PITTSBURGH--(BUSINESS WIRE)--EQT Corporation (NYSE: EQT) and NextEra US Gas Assets, LLC, an indirect, wholly owned subsidiary of NextEra Energy, Inc (NYSE: NEE) today announced the formation of a joint venture, Mountain Valley Pipeline, LLC, that will construct and own the Mountain Valley Pipeline. The joint venture also announced the launch of a binding open season for the Mountain Valley Pipeline. The companies also announced EQT Corporation, through one or more of its affiliates, including EQT Midstream Partners, LP (NYSE: EQM), will operate the pipeline and own a majority interest in the joint venture.
With a vast supply of natural gas from Marcellus and Utica shale production, the Mountain Valley Pipeline is expected to provide at least two billion cubic feet per day of firm transmission capacity to demand markets in the Mid- and South Atlantic regions of the United States.

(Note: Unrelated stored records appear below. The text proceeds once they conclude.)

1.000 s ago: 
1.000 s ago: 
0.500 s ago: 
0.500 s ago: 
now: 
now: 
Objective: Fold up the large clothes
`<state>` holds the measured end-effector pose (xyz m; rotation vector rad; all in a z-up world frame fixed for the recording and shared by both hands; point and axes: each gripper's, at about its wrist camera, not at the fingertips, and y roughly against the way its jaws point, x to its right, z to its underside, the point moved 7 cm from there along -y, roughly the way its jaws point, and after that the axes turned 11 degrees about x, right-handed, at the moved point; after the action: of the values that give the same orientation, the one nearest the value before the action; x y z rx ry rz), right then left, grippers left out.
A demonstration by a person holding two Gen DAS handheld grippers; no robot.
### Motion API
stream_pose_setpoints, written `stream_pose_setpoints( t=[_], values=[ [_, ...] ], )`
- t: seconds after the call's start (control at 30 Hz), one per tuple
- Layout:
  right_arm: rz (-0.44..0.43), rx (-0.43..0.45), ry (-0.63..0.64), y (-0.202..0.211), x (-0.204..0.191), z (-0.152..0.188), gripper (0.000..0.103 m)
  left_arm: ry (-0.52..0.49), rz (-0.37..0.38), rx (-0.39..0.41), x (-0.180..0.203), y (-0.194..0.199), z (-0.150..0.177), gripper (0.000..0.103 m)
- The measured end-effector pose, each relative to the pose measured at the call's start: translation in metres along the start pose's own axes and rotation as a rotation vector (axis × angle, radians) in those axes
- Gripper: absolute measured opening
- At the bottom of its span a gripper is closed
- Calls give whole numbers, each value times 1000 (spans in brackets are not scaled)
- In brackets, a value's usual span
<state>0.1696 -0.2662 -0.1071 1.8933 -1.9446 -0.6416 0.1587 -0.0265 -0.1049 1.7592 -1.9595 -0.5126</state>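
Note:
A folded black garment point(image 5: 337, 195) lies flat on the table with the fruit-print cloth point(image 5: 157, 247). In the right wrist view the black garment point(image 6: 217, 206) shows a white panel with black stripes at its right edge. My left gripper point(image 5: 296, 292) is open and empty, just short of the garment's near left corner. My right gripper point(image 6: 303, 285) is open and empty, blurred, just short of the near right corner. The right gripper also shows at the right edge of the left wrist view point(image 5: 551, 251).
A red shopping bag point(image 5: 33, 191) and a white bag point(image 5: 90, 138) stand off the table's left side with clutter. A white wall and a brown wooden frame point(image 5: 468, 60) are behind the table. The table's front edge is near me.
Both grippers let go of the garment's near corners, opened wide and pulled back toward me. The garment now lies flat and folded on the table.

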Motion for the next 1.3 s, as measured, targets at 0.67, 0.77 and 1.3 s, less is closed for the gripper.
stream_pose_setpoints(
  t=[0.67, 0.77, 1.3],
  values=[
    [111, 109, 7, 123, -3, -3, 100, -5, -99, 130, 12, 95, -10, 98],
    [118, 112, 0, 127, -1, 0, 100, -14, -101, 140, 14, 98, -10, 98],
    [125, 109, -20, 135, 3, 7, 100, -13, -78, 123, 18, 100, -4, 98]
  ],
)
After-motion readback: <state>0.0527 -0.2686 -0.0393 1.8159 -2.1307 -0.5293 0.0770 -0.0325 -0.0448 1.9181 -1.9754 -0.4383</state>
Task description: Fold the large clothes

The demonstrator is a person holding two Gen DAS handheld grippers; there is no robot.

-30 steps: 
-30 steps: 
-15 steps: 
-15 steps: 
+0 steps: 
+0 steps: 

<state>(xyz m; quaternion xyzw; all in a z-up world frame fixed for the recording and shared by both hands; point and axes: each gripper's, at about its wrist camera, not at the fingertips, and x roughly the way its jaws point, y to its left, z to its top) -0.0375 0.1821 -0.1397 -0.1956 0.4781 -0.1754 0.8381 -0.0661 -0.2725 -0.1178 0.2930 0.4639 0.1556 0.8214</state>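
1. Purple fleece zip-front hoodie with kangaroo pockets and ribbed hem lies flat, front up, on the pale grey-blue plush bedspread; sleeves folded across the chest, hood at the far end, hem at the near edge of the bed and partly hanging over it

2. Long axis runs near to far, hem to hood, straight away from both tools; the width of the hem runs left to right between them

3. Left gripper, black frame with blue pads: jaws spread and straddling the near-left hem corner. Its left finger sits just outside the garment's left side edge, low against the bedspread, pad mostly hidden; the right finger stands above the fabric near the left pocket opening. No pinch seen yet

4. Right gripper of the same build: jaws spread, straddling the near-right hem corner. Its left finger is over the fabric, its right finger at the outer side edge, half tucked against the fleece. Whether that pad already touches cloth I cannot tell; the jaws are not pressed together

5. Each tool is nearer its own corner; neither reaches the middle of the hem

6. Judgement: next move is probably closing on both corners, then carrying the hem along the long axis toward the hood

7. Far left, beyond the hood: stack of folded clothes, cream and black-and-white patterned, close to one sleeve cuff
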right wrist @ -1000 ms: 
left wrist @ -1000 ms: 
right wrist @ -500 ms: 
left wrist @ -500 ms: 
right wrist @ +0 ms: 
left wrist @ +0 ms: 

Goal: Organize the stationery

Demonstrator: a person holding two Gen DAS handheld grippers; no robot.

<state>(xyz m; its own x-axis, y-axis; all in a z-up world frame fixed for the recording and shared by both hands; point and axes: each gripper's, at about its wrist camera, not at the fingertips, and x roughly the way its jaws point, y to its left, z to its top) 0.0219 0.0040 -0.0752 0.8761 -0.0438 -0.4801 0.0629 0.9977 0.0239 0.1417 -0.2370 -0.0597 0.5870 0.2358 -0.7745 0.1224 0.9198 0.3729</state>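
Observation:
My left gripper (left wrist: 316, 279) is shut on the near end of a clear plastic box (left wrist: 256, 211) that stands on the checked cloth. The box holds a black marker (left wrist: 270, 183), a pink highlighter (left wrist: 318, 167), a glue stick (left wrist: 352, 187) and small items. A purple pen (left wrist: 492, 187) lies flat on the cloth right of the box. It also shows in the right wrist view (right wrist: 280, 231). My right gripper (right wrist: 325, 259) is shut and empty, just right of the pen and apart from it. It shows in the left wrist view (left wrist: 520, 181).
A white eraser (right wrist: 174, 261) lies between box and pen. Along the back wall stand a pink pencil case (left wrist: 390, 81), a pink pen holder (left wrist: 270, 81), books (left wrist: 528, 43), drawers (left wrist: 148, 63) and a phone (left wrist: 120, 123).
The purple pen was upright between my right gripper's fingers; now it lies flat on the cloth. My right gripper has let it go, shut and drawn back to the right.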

Subject to FERC approval, the estimated 330-mile Mountain Valley Pipeline will connect the existing Equitrans transmission system in West Virginia, to Transcontinental Gas Pipeline Company’s (Transco) Zone 5 compressor station 165 in Virginia – a highly marketable trading area for the southeast region. To-date, the joint venture has received firm capacity commitments that total 1.5 Bcf per day. The pipeline is expected to be in-service during the fourth quarter 2018.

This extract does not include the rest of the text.